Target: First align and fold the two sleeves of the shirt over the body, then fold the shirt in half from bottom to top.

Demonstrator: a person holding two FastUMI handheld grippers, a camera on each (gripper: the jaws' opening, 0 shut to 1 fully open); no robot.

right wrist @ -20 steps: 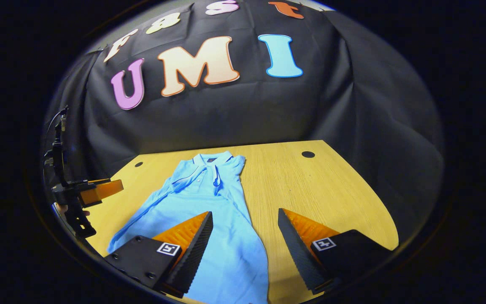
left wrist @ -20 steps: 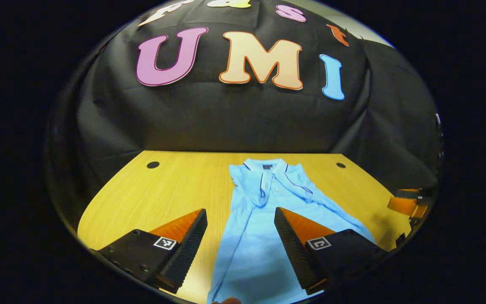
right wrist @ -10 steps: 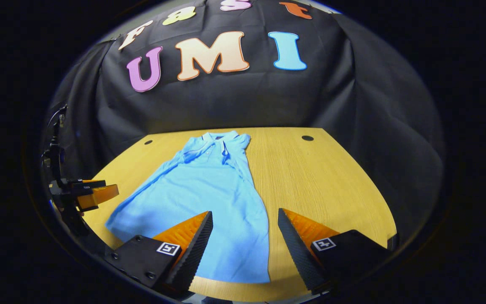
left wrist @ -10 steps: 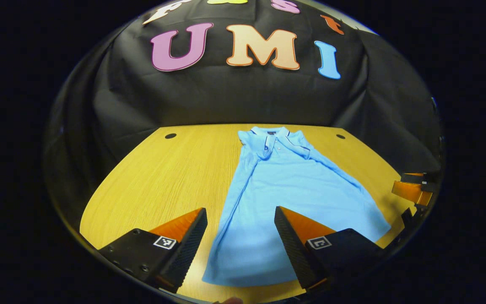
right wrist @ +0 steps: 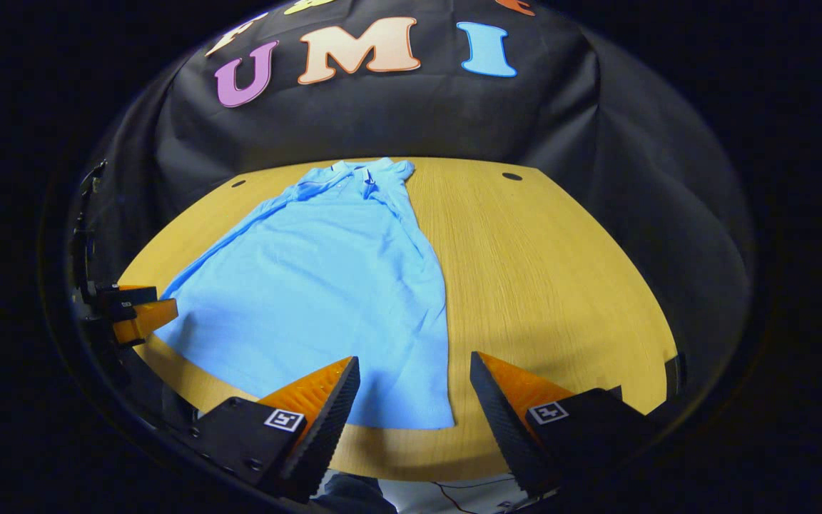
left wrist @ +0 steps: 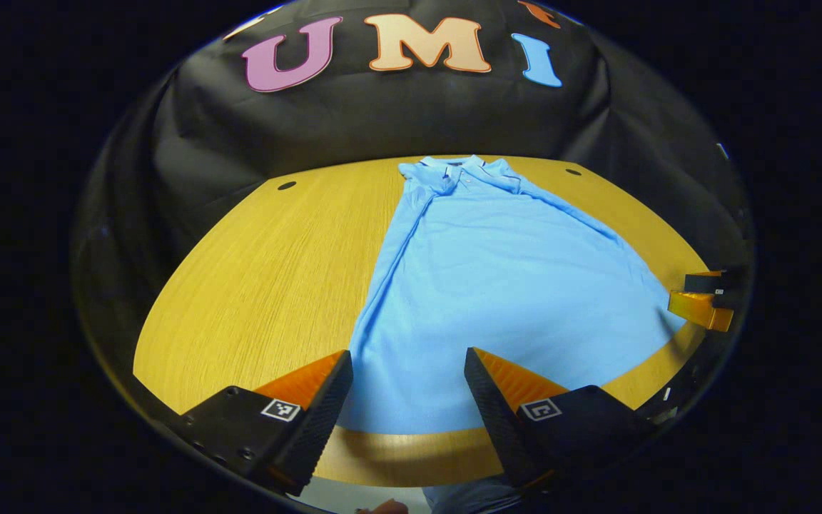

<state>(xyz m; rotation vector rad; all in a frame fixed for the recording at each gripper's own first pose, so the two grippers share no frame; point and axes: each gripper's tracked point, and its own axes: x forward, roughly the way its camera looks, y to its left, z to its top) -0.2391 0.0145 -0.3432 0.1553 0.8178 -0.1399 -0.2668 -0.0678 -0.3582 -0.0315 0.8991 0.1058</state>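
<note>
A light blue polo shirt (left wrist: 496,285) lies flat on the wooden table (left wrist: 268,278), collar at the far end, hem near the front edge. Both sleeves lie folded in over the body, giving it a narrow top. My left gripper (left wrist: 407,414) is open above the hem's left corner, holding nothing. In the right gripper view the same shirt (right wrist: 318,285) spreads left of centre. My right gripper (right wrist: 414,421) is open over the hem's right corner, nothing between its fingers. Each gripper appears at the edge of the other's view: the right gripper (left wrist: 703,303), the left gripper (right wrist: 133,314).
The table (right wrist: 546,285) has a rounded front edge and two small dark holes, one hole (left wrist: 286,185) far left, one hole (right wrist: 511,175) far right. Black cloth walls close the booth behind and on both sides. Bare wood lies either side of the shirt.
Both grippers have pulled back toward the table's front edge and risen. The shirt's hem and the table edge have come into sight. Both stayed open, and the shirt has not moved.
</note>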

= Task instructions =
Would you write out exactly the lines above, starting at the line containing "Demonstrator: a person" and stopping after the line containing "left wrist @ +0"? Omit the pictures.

= Result =
Demonstrator: a person holding two FastUMI handheld grippers, a camera on each (gripper: the jaws' opening, 0 shut to 1 fully open); no robot.

right wrist @ -20 steps: 
left wrist @ -20 steps: 
right wrist @ -10 steps: 
left wrist @ -10 steps: 
right wrist @ +0 steps: 
left wrist @ +0 steps: 

This completes the response.